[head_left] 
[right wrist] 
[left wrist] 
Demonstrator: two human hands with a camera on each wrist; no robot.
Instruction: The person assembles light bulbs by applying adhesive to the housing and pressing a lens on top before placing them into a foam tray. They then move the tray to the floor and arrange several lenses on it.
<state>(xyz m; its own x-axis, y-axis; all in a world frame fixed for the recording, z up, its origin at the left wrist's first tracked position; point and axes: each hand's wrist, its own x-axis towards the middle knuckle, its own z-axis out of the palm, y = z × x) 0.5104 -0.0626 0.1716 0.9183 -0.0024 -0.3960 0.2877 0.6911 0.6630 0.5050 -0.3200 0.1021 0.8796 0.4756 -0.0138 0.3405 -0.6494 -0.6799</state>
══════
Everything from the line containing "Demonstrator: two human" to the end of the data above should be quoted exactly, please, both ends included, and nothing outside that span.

▶ [RESULT BELOW]
Demonstrator: two human hands with a camera on each wrist; no robot.
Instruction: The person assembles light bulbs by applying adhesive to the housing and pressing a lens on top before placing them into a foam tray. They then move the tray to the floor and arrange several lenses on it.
<state>(xyz m; its own x-axis, y-axis; all in a world frame fixed for the recording, z up, its origin at the left wrist's first tracked position; point and axes: each hand's wrist, its own x-axis towards the middle knuckle, its own z-axis out of the palm, y = z × x) 0.5104 -0.0626 0.1716 0.9183 -0.0024 -0.3960 0.2877 0.6911 0.6630 0.5050 -0.3200 0.1021 0.8796 0.4756 -0.0138 0.3405 -0.6494 -0.6799</state>

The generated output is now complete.